▶ _WHAT YOU ARE ASKED TO DO_
A word-for-word transcription of all the data is required.

▶ _SUPPLIED INFORMATION_
Content starts
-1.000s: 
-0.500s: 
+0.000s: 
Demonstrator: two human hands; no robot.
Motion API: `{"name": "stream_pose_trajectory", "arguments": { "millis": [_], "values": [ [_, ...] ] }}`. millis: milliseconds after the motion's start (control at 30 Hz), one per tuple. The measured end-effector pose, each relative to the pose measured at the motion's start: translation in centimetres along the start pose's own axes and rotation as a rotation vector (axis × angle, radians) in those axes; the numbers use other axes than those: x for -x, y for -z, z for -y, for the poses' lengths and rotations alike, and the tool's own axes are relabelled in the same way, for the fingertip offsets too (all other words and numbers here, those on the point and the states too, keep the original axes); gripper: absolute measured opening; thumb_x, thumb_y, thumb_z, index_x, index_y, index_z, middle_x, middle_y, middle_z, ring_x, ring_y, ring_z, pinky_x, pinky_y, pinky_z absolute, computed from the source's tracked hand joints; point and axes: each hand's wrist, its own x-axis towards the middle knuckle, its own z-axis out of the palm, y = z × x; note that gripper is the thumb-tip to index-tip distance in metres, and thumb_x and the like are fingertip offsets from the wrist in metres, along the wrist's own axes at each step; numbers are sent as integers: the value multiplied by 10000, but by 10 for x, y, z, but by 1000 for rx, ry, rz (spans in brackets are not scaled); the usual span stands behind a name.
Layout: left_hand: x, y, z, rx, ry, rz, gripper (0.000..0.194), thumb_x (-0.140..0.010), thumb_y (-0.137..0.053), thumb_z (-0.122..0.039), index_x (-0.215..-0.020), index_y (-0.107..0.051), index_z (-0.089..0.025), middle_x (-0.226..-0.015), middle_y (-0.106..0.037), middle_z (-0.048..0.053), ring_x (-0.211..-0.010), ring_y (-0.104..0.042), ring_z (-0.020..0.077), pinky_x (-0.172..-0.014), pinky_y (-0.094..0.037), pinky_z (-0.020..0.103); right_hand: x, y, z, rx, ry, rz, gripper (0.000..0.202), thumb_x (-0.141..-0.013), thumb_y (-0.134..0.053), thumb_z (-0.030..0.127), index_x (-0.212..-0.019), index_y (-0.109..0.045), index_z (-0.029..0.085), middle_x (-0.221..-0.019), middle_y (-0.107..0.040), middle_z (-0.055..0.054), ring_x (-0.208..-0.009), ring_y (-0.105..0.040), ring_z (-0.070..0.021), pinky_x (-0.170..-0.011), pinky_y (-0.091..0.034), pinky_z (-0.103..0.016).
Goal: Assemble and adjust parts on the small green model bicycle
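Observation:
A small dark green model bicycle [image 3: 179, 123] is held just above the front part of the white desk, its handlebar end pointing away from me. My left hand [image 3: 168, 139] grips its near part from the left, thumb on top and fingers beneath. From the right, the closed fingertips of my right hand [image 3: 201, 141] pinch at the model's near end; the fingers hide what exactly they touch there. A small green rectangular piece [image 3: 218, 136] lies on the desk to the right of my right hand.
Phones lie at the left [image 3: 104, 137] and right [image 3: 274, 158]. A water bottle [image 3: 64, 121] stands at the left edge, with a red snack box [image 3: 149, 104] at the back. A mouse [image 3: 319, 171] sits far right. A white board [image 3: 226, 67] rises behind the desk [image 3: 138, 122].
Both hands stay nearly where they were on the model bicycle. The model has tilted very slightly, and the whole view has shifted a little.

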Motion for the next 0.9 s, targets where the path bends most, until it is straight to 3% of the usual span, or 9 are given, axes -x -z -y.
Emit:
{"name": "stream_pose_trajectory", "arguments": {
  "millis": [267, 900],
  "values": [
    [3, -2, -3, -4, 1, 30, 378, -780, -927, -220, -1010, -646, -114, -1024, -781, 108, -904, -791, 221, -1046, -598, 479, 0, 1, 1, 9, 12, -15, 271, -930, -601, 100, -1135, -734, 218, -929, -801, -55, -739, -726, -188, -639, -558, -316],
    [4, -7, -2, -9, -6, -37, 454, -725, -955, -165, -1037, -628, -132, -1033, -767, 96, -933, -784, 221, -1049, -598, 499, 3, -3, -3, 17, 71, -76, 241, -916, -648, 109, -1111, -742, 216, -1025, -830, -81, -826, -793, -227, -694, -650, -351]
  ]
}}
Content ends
▶ _WORKED SOLUTION_
-1.000s: 
-0.500s: 
+0.000s: 
Demonstrator: two human hands; no robot.
Motion API: `{"name": "stream_pose_trajectory", "arguments": { "millis": [_], "values": [ [_, ...] ] }}`. millis: milliseconds after the motion's start (control at 30 Hz), one per tuple. The measured end-effector pose, each relative to the pose measured at the motion's start: translation in centimetres along the start pose's own axes and rotation as a rotation vector (axis × angle, radians) in those axes; the numbers use other axes than those: x for -x, y for -z, z for -y, for the poses' lengths and rotations alike, and the tool's own axes are relabelled in the same way, for the fingertip offsets too (all other words and numbers here, those on the point and the states too, keep the original axes); gripper: absolute measured opening; thumb_x, thumb_y, thumb_z, index_x, index_y, index_z, middle_x, middle_y, middle_z, ring_x, ring_y, ring_z, pinky_x, pinky_y, pinky_z absolute, computed from the source's tracked hand joints; point and axes: each hand's wrist, its own x-axis towards the middle knuckle, its own z-axis out of the palm, y = z × x; note that gripper is the thumb-tip to index-tip distance in metres, and thumb_x and the like are fingertip offsets from the wrist in metres, along the wrist's own axes at each step; numbers are sent as integers: the value multiplied by 10000, but by 10 for x, y, z, but by 1000 for rx, ry, rz (spans in brackets are not scaled); the usual span stands behind a name.
Layout: left_hand: x, y, z, rx, ry, rz, gripper (0.000..0.194), thumb_x (-0.140..0.010), thumb_y (-0.137..0.053), thumb_z (-0.122..0.039), index_x (-0.215..-0.020), index_y (-0.107..0.051), index_z (-0.089..0.025), middle_x (-0.226..-0.015), middle_y (-0.106..0.037), middle_z (-0.048..0.053), ring_x (-0.211..-0.010), ring_y (-0.104..0.042), ring_z (-0.020..0.077), pinky_x (-0.172..-0.014), pinky_y (-0.094..0.037), pinky_z (-0.020..0.103); right_hand: x, y, z, rx, ry, rz, gripper (0.000..0.202), thumb_x (-0.141..-0.013), thumb_y (-0.134..0.053), thumb_z (-0.030..0.127), index_x (-0.212..-0.019), index_y (-0.109..0.045), index_z (-0.029..0.085), middle_x (-0.221..-0.019), middle_y (-0.107..0.040), middle_z (-0.055..0.054), ring_x (-0.208..-0.009), ring_y (-0.105..0.040), ring_z (-0.070..0.021), pinky_x (-0.170..-0.011), pinky_y (-0.091..0.034), pinky_z (-0.103..0.016).
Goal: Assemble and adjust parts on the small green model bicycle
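Observation:
A small dark green model bicycle [image 3: 179, 123] is held just above the front part of the white desk, its handlebar end pointing away from me. My left hand [image 3: 168, 139] grips its near part from the left, thumb on top and fingers beneath. From the right, the closed fingertips of my right hand [image 3: 201, 141] pinch at the model's near end; the fingers hide what exactly they touch there. A small green rectangular piece [image 3: 218, 136] lies on the desk to the right of my right hand.
Phones lie at the left [image 3: 104, 137] and right [image 3: 274, 158]. A water bottle [image 3: 64, 121] stands at the left edge, with a red snack box [image 3: 149, 104] at the back. A mouse [image 3: 319, 171] sits far right. A white board [image 3: 226, 67] rises behind the desk [image 3: 138, 122].
Both hands stay nearly where they were on the model bicycle. The model has tilted very slightly, and the whole view has shifted a little.
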
Motion for the next 0.9 s, targets where the path bends most, until it is straight to 3% of the usual span, or 9 are given, axes -x -z -y.
Emit:
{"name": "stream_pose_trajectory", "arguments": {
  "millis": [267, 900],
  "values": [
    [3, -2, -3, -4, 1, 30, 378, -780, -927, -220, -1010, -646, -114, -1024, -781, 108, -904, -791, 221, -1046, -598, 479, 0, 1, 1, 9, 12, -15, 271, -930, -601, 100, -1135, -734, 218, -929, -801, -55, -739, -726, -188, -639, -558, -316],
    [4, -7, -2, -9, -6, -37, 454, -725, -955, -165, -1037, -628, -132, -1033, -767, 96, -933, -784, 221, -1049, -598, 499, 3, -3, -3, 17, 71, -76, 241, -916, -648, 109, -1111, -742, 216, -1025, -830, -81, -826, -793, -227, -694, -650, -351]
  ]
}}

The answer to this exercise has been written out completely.